**Directions**:
Leaving the pictures aside, return all of the data below exactly.

+++ Record set

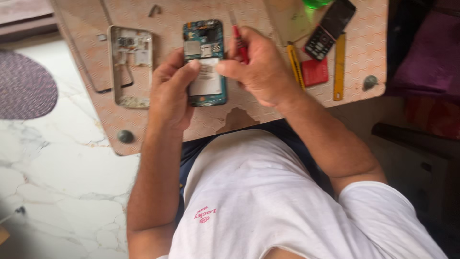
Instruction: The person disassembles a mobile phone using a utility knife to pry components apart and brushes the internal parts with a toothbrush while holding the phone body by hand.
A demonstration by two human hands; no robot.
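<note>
An opened smartphone (205,52) with its blue circuit board bare lies on a pinkish work table (268,19). My left hand (170,88) grips its left edge, the thumb resting on the silver middle part. My right hand (258,67) is on the phone's right side, fingertips touching the board, and holds a red-handled screwdriver (241,44) that points up. The removed phone frame (130,64) lies to the left of my left hand.
On the table's right lie a black keypad phone (330,28), a red flat piece (315,72), and two yellow tools (339,64). A green object (316,3) sits at the top edge. White marble floor (57,158) and a purple mat (24,84) are at left.
</note>
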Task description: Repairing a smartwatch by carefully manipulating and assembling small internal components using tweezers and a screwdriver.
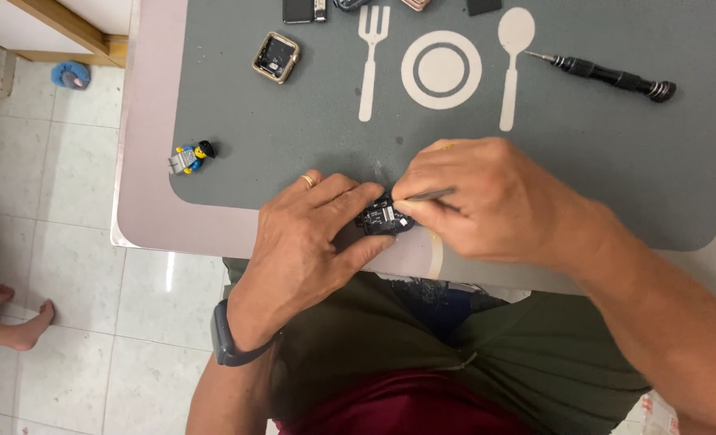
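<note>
The left hand (309, 242) pinches a small black module (383, 217) at the bench (144, 217) edge. The right hand (487, 201) grips tweezers (430, 194), tips on the module. Best to hold it steady and keep the tips low and gentle.

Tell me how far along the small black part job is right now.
Done: a gold watch case lies opened on the grey mat. In hand: the left hand pins the small black part while the right hand works thin metal tweezers into it. Left: the part isn't refitted; the black screwdriver lies unused.
</note>
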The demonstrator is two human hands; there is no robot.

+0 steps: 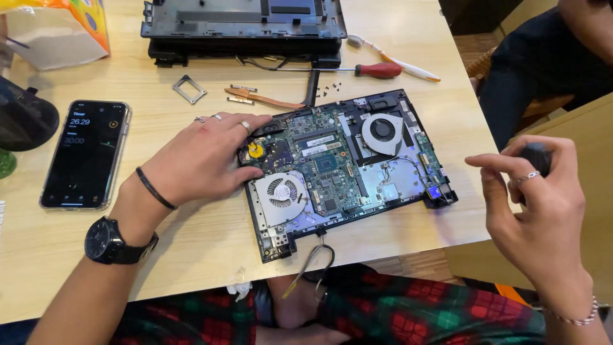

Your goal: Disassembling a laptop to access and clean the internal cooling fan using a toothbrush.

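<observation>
Our left hand [204,160] spread flat on opened laptop base [345,169]; cover off, fans still in; right hand [536,198] grips dark object [535,156].

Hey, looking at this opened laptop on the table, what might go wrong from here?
The tiny loose screws lie unguarded by the red screwdriver and may roll away. The left hand rests bare on the exposed laptop board, risking static or pressure damage. The laptop's front corner overhangs the table edge, so a nudge might tip it.
</observation>
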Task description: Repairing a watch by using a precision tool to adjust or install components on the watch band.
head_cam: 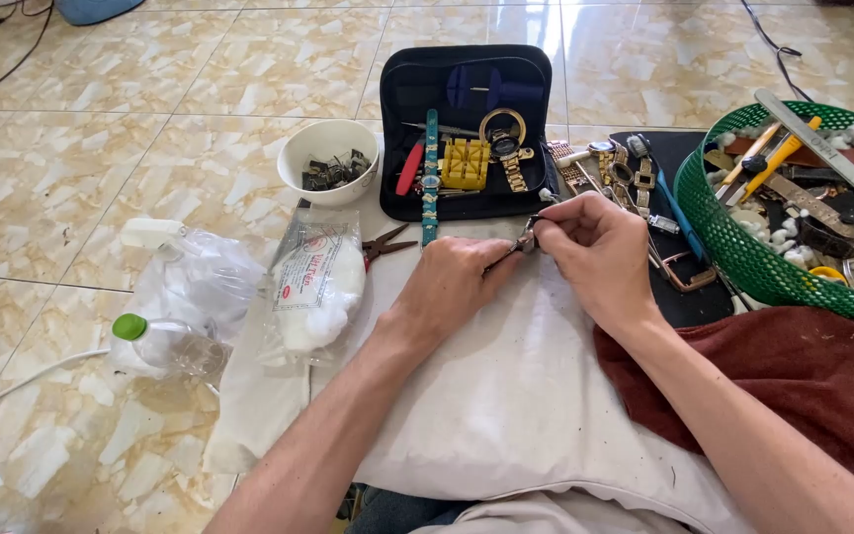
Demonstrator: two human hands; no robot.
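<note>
Head view shows both hands meeting over a white cloth (506, 396). Left hand (452, 282) and right hand (595, 252) pinch a small metal watch part (527, 237) between their fingertips, just in front of the black tool case (417, 79).

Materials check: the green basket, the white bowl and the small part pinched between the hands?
Green basket: looks like moulded plastic, with an open mesh wall and a slight sheen. White bowl: likely glazed ceramic, though it may be plastic; smooth, glossy rim. Small part between left hand and right hand: appears metal, grey and shiny; too small to be sure.
</note>
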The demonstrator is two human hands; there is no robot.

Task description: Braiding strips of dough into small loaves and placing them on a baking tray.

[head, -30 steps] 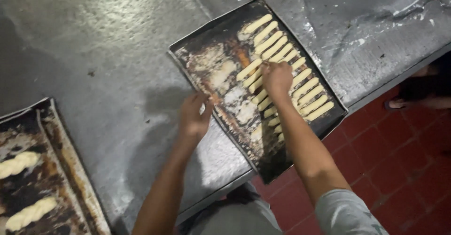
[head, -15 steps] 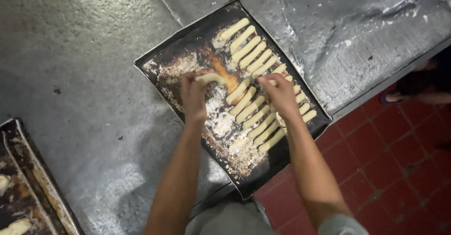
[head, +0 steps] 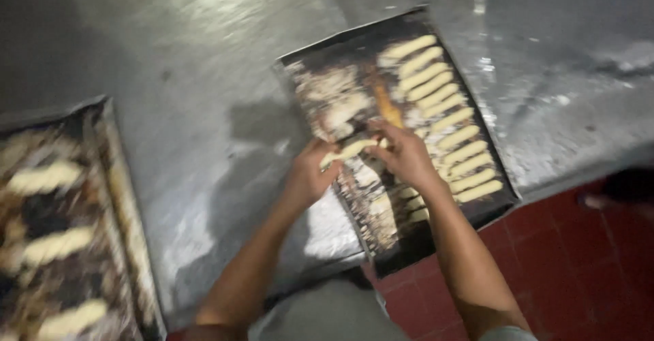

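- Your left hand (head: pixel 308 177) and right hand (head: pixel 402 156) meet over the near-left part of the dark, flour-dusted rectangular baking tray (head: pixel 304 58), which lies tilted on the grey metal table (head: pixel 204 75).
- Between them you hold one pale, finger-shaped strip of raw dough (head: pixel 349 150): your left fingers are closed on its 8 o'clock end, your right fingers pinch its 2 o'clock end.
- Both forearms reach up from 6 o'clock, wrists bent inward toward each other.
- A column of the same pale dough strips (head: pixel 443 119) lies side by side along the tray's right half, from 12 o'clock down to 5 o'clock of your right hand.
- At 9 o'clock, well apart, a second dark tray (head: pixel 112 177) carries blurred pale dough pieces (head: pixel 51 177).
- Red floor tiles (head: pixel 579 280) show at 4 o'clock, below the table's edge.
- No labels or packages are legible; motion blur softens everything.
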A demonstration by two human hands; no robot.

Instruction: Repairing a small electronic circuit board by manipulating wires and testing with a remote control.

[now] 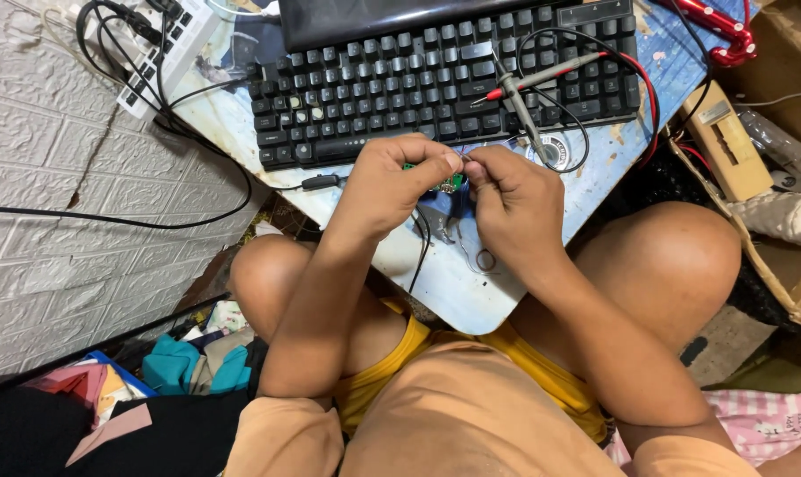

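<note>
here both hands (392, 181) (511, 199) pinch small flat green circuit board (450, 184).

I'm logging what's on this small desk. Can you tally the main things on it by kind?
Keyboard: 1
Probe leads (one red-tipped, one grey): 2
Green circuit board, pinched between left hand and right hand: 1
White power strip: 1
Total: 5

I see a low table (471, 291) with a worn pale-blue top and a rounded near corner. On it lies a black keyboard (436, 84), with red and black multimeter probes (542, 84) draped across its right end. A solder spool (555, 150) sits beside the keyboard, a white power strip (166, 49) at far left.
</note>
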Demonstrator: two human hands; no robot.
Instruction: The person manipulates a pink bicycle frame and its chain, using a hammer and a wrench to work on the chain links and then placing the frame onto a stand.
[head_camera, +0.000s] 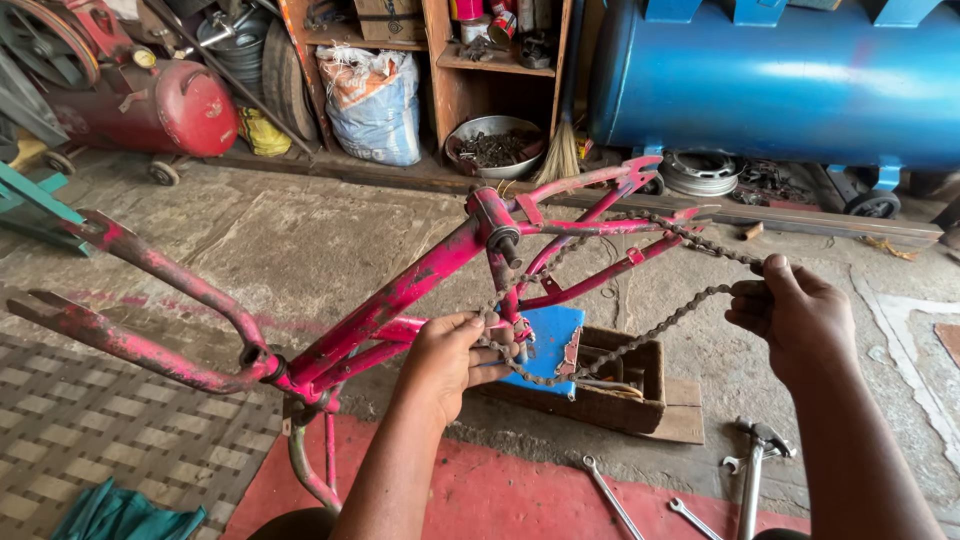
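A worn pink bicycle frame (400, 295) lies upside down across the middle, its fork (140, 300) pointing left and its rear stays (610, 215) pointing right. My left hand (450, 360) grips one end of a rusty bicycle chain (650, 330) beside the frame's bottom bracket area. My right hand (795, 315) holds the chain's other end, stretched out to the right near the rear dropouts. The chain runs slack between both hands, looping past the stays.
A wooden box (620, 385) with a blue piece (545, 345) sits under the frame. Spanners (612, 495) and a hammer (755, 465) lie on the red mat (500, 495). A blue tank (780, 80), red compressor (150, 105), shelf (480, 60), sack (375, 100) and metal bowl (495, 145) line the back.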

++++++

**Worked solution**:
Instruction: The person disassembles a mobile phone using a utility knife to pry components apart and brushes the internal parts with a toothbrush while holding the phone body by hand.
A demonstration by two human hands; no robot.
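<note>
An opened smartphone (205,52) with its blue circuit board bare lies on a pinkish work table (268,19). My left hand (170,88) grips its left edge, the thumb resting on the silver middle part. My right hand (258,67) is on the phone's right side, fingertips touching the board, and holds a red-handled screwdriver (241,44) that points up. The removed phone frame (130,64) lies to the left of my left hand.
On the table's right lie a black keypad phone (330,28), a red flat piece (315,72), and two yellow tools (339,64). A green object (316,3) sits at the top edge. White marble floor (57,158) and a purple mat (24,84) are at left.
</note>
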Task description: Repairing a smartwatch by carefully manipulating and assembling small internal components using tweezers and a screwdriver.
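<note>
The left hand (309, 242) pinches a small black module (383, 217) at the bench (144, 217) edge. The right hand (487, 201) grips tweezers (430, 194), tips on the module. Best to hold it steady and keep the tips low and gentle.

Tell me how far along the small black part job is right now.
Done: a gold watch case lies opened on the grey mat. In hand: the left hand pins the small black part while the right hand works thin metal tweezers into it. Left: the part isn't refitted; the black screwdriver lies unused.
</note>
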The demonstrator is two human hands; there is no robot.

+0 steps: 

Your goal: Disassembling a laptop to access and clean the internal cooling fan using a toothbrush.

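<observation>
Our left hand [204,160] spread flat on opened laptop base [345,169]; cover off, fans still in; right hand [536,198] grips dark object [535,156].

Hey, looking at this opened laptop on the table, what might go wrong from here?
The tiny loose screws lie unguarded by the red screwdriver and may roll away. The left hand rests bare on the exposed laptop board, risking static or pressure damage. The laptop's front corner overhangs the table edge, so a nudge might tip it.
</observation>
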Task description: Repairing a watch by using a precision tool to adjust or install components on the watch band.
head_cam: 
Demonstrator: two human hands; no robot.
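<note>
Head view shows both hands meeting over a white cloth (506, 396). Left hand (452, 282) and right hand (595, 252) pinch a small metal watch part (527, 237) between their fingertips, just in front of the black tool case (417, 79).

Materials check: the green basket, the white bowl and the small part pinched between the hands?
Green basket: looks like moulded plastic, with an open mesh wall and a slight sheen. White bowl: likely glazed ceramic, though it may be plastic; smooth, glossy rim. Small part between left hand and right hand: appears metal, grey and shiny; too small to be sure.
</note>
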The demonstrator is two human hands; there is no robot.

Task description: Braiding strips of dough into small loaves and placing them on a baking tray.

[head, -30 steps] 
[head, -15 steps] 
[head, +0 steps] 

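- Your left hand (head: pixel 308 177) and right hand (head: pixel 402 156) meet over the near-left part of the dark, flour-dusted rectangular baking tray (head: pixel 304 58), which lies tilted on the grey metal table (head: pixel 204 75).
- Between them you hold one pale, finger-shaped strip of raw dough (head: pixel 349 150): your left fingers are closed on its 8 o'clock end, your right fingers pinch its 2 o'clock end.
- Both forearms reach up from 6 o'clock, wrists bent inward toward each other.
- A column of the same pale dough strips (head: pixel 443 119) lies side by side along the tray's right half, from 12 o'clock down to 5 o'clock of your right hand.
- At 9 o'clock, well apart, a second dark tray (head: pixel 112 177) carries blurred pale dough pieces (head: pixel 51 177).
- Red floor tiles (head: pixel 579 280) show at 4 o'clock, below the table's edge.
- No labels or packages are legible; motion blur softens everything.
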A demonstration by two human hands; no robot.

Instruction: Repairing a small electronic circuit board by manipulating wires and testing with a remote control.

[now] 

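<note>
here both hands (392, 181) (511, 199) pinch small flat green circuit board (450, 184).

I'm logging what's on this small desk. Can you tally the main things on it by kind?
Keyboard: 1
Probe leads (one red-tipped, one grey): 2
Green circuit board, pinched between left hand and right hand: 1
White power strip: 1
Total: 5

I see a low table (471, 291) with a worn pale-blue top and a rounded near corner. On it lies a black keyboard (436, 84), with red and black multimeter probes (542, 84) draped across its right end. A solder spool (555, 150) sits beside the keyboard, a white power strip (166, 49) at far left.
</note>
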Demonstrator: two human hands; no robot.
Instruction: The person manipulates a pink bicycle frame and its chain, using a hammer and a wrench to work on the chain links and then placing the frame onto a stand.
[head_camera, +0.000s] 
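A worn pink bicycle frame (400, 295) lies upside down across the middle, its fork (140, 300) pointing left and its rear stays (610, 215) pointing right. My left hand (450, 360) grips one end of a rusty bicycle chain (650, 330) beside the frame's bottom bracket area. My right hand (795, 315) holds the chain's other end, stretched out to the right near the rear dropouts. The chain runs slack between both hands, looping past the stays.
A wooden box (620, 385) with a blue piece (545, 345) sits under the frame. Spanners (612, 495) and a hammer (755, 465) lie on the red mat (500, 495). A blue tank (780, 80), red compressor (150, 105), shelf (480, 60), sack (375, 100) and metal bowl (495, 145) line the back.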

Nothing else is required for this exercise.